Have you tried without the white noise? I changed white noise to lullaby sounds when my little one got to about 11 months as white noise wasn't helping him xx

lananzack Sat 07-Jan-17 22:18:33

Bifs yeah, like clock work every day around 12pm she falls to sleep by herself. Usually for around half hour to an hour.

backboobs I've never tried anything other than white noise, it worked a treat for her when she was tiny and it also helps me sleep now! The thought never occurred to me to try something different, her little elephant thing also has lullabies on it! I'll give it a go.

Thanks for the support ladies, although I officially feel like the wicked witch sad she's still bloody awake now! But she's cosy and quiet instead of screaming, so that's surely a good sign.

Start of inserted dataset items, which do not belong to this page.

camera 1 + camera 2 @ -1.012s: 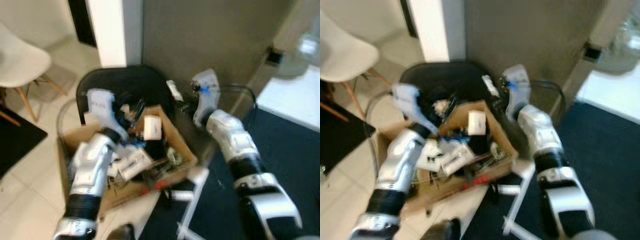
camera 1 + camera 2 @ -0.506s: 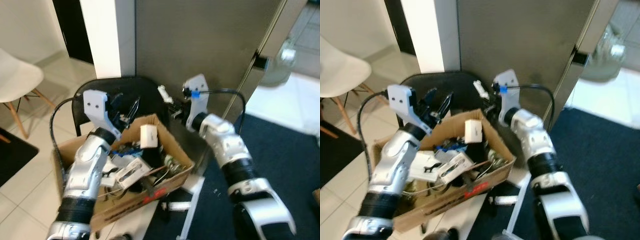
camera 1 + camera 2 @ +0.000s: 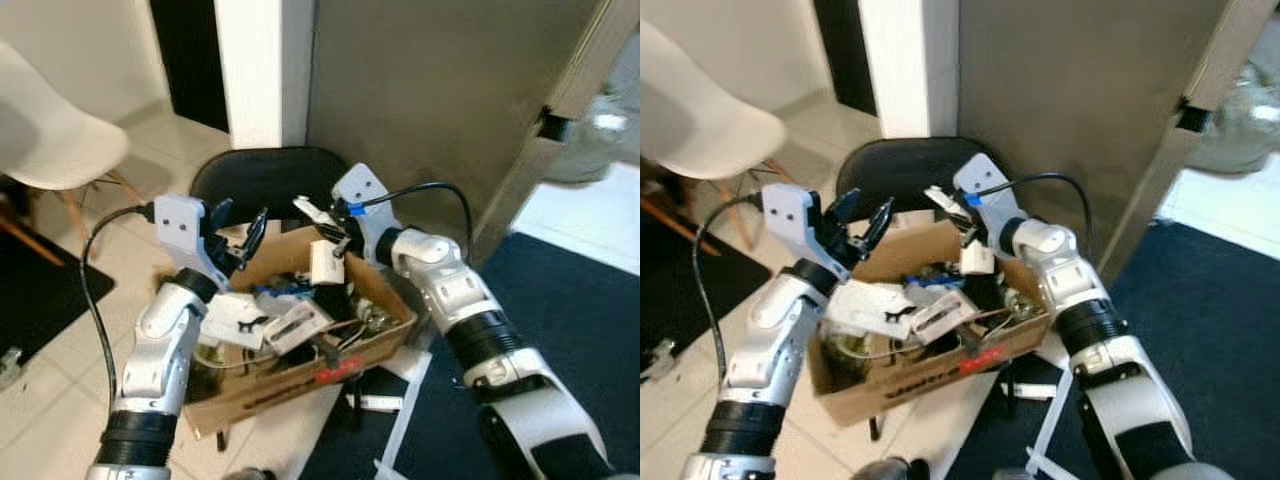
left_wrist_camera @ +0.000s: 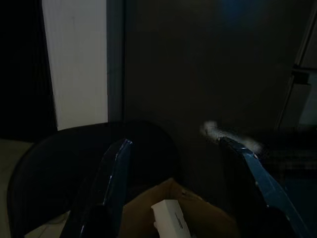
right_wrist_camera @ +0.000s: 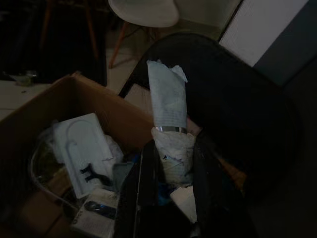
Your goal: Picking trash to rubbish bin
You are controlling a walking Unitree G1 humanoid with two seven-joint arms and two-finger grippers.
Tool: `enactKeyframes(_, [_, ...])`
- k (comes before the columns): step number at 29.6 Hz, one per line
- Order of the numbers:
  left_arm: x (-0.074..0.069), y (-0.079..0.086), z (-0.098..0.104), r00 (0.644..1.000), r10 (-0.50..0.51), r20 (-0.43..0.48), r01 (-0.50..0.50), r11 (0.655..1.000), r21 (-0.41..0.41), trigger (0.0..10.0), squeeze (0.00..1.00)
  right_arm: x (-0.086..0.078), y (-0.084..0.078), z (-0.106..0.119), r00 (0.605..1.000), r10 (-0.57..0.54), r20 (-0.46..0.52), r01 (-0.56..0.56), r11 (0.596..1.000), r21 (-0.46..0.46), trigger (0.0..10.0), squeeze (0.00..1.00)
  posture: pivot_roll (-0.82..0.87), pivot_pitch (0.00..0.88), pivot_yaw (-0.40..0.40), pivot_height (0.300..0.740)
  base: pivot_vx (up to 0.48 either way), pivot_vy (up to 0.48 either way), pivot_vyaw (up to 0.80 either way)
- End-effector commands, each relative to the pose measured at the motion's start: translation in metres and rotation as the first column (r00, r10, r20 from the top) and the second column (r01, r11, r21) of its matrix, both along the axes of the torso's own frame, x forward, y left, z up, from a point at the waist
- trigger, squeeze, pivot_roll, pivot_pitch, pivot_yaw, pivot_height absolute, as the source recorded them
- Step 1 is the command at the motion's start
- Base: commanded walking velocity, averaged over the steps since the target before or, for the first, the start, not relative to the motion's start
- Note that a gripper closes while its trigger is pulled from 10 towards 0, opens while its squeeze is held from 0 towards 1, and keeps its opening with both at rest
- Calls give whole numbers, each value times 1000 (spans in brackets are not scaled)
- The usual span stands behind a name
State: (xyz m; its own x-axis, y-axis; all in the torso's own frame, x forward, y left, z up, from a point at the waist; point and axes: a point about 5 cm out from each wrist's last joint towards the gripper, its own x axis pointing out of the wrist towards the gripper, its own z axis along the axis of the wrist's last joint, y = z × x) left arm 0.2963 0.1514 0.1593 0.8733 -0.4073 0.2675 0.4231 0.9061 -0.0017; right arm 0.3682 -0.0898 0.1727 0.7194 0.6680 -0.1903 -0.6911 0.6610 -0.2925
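Your right gripper is clamped on a crumpled white wrapper, which sticks out past the fingertips. Below it sits the cardboard box stuffed with trash; just beyond the wrapper is the black rubbish bin, against the grey wall. Your left gripper hovers with its fingers spread and nothing between them, at the box's near-left rim, the bin right ahead of it. A white chair stands well off to its left.

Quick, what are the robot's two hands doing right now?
Left hand: open, holding nothing, above the cardboard box.
Right hand: closed on a crumpled white wrapper.
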Motion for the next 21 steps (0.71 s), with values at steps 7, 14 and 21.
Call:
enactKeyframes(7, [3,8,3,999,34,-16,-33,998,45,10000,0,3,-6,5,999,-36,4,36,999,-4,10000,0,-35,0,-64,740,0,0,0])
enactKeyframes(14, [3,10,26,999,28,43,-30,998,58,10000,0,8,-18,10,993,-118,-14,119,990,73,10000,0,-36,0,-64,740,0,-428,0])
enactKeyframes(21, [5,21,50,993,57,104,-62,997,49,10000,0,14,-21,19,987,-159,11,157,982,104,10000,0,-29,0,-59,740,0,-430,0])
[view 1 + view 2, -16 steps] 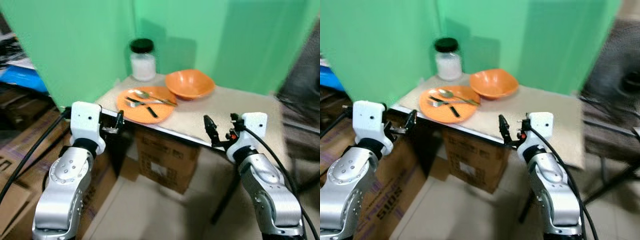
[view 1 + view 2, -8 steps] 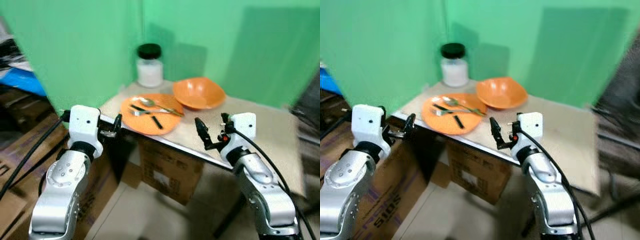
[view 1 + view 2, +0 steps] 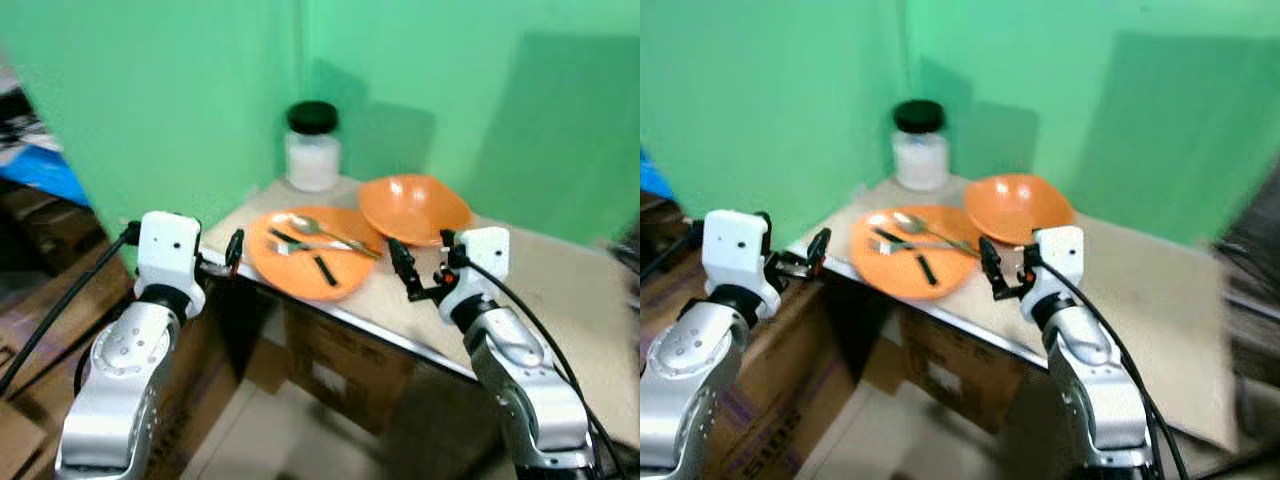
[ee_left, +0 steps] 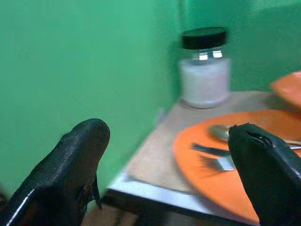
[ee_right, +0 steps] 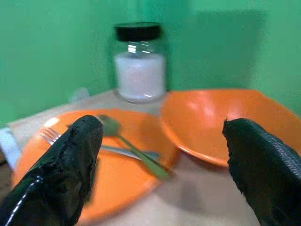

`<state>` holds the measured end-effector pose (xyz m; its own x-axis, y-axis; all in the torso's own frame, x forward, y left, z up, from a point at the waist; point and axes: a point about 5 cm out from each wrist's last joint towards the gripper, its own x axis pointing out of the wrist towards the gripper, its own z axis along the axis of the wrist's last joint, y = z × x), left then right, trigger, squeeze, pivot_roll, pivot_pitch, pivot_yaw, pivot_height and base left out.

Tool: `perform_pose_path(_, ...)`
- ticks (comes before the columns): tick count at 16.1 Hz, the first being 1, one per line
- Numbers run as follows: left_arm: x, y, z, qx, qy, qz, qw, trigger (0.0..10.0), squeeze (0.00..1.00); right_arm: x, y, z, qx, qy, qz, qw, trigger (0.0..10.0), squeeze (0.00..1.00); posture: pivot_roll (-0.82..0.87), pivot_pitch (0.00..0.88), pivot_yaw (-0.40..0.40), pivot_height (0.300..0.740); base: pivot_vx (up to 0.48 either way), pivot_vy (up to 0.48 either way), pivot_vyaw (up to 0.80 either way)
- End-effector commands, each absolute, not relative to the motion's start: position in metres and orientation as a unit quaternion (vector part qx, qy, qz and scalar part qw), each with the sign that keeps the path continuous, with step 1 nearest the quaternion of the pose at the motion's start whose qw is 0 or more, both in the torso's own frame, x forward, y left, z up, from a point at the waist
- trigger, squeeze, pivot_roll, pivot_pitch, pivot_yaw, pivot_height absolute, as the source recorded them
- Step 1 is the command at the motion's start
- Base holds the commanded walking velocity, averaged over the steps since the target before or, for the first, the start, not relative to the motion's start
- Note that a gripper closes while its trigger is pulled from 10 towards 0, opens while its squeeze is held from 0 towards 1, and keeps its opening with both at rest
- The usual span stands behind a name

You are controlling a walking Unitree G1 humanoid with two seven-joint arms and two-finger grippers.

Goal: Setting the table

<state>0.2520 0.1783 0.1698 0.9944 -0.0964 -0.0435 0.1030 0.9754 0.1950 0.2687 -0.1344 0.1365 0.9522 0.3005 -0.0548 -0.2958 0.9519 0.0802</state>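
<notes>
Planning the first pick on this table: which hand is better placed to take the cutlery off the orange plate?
Probably the right hand: it hovers open over the table beside the orange plate, while the left hand sits off the table's corner.

Left wrist view: the left hand [image 4: 171,165], its two black fingers [image 4: 70,165] spread wide, faces the metal-edged corner of the beige surface [image 4: 155,162]. Beyond stands a glass jar of white powder with a black lid [image 4: 205,68]. A flat orange plate [image 4: 211,181] carries a metal spoon [image 4: 221,132] and a metal fork [image 4: 214,160].
</notes>
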Motion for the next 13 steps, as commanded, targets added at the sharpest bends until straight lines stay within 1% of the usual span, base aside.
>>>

Char22thom Sat 07-Jan-17 22:31:56

Does she sleep in her cot for her nap? X

lananzack Sat 07-Jan-17 22:38:03

Char she generally falls asleep on me after her dinner, or downstairs with me atleast. I place her in her cot when she goes to sleep and leave her in there until she wakes. She always wakes happy enough to be in her cot, too. X

Char22thom Sat 07-Jan-17 22:55:11

So she is used to going to sleep with you and needs the same at night too, that makes it more difficult for her but not impossible, keep going, you will get there providing you are consistent for as many nights as it takes xx

MotherofA Sat 07-Jan-17 23:03:15

I couldn't agree more with sitting . It's hard as hell but I'm pretty sure it's the only way . I got my DD in to a great bed time routine like this and also used this method when I took her dummy and bottle away . Only took 3-5 nights of this (with no giving in ) and then she was fine .
She has you wrapped around her finger and she knows it . My nephew is the same , he even makes himself sick .

lananzack Sat 07-Jan-17 23:06:26

Yeah, bless her. As its on her natural time frame (her nap) I fear if I put her in her cot before she is asleep/sleepy then she will fight me then, too, and thus not have a nap and I won't get that single hour of peace to do my washing and have a cuppa by myself during the day blush
Plus, I do love that hour of cuddling.

lananzack Sat 07-Jan-17 23:08:26

Just read that back to myself, I mean I love the cuddling before that hour, not the hour of cuddling - I wasn't lying about doing my washing! Lol!

Yeah, she most definitely has me wrapped around her little finger. I was gobsmacked when she was sick tonight.